Under Senate Bill 1, every public school in the state would have been required to have an armed staff member – a resource officer, principal, teacher, or other staffer – on site during class hours.
On Thursday, the House used a voice vote to amend the bill and remove the provision about arming school employees. That idea has been sent to a summer study committee which will send a recommendation to state lawmakers next year.
State Rep. Jud McMillin (R-Brookville) proposed the amendment to study the idea further.
“We said we’ll just kind of take a deep breath and say ‘Let’s take some time and look at this,’” McMillin told Eagle 99.3.
McMillin said he’s not sure whether or not an armed school employee is the right answer.

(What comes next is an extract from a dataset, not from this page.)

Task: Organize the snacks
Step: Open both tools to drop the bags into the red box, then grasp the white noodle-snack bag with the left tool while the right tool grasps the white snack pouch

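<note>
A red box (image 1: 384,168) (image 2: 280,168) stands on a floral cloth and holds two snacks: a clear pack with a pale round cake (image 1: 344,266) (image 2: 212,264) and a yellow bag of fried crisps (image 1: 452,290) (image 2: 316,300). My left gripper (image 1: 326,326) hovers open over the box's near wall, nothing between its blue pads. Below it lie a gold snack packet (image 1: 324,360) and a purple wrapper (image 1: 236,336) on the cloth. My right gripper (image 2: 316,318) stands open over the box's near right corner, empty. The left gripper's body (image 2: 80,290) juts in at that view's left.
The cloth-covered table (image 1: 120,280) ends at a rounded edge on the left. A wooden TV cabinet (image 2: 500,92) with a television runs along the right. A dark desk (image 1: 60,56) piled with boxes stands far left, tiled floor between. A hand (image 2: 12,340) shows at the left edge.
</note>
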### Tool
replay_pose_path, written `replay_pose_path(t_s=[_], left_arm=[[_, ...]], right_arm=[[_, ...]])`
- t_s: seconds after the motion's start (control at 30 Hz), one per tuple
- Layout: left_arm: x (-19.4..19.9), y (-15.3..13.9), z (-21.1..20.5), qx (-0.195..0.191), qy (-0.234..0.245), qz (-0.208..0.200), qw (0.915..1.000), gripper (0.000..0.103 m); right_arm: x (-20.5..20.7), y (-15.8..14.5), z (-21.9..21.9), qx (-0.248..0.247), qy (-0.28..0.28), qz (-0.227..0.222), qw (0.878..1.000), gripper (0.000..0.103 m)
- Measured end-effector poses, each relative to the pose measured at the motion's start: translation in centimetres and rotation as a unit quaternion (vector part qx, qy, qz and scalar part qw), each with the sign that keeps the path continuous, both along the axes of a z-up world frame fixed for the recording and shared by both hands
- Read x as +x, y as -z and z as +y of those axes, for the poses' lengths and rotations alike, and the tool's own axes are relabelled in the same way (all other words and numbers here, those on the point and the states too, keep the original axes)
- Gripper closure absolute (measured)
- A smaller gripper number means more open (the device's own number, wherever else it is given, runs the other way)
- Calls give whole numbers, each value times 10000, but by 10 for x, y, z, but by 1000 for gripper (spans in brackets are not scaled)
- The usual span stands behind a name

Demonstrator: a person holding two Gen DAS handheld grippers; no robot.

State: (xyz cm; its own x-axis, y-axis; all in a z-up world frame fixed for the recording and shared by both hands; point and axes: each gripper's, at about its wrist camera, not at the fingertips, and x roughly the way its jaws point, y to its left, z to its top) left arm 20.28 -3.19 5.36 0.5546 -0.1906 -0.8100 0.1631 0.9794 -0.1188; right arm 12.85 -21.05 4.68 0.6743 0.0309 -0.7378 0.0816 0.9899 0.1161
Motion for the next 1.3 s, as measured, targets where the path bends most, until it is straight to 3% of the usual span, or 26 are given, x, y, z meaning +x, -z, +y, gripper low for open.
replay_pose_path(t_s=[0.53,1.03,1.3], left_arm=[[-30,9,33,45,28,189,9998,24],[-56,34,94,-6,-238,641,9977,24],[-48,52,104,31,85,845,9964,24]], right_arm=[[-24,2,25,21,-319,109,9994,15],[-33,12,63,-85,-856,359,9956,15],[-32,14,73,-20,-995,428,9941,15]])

“I don’t think it’s the right message to be sending out that there will never be any barriers to people who want to do harm to students in a school…,” he said. “But at the same time, whenever you put firearms in schools you’re creating a hazard there as well.”
Last week during a committee hearing, SB 1 was amended by State Rep. Jim Lucas (R-Seymour) to require a staffer armed with a loaded firearm in every public and charter school in Indiana. The amendment came on the same day the National Rifle Association released its school safety plan recommending armed staff in schools.
Democrats and Republicans alike, including Governor Mike Pence and State Superintendent of Public Instruction Glenda Ritz, both voiced opposition to the requirement. Pence said decisions ocn school safety should be made by local school districts.
The requirement provision didn't last long. The bill was amended earlier this week to make it optional.
While many high schools in southeast Indiana employ a school resource officer who is sometimes armed, McMillin said Indiana law currently allows individual school corporations to determine if employees can carry a gun on campus.
SB1 is still alive with its original intention to provide funding in the form of grants for school resource officers to work with local law enforcement to study their schools' security situations and put together security plans.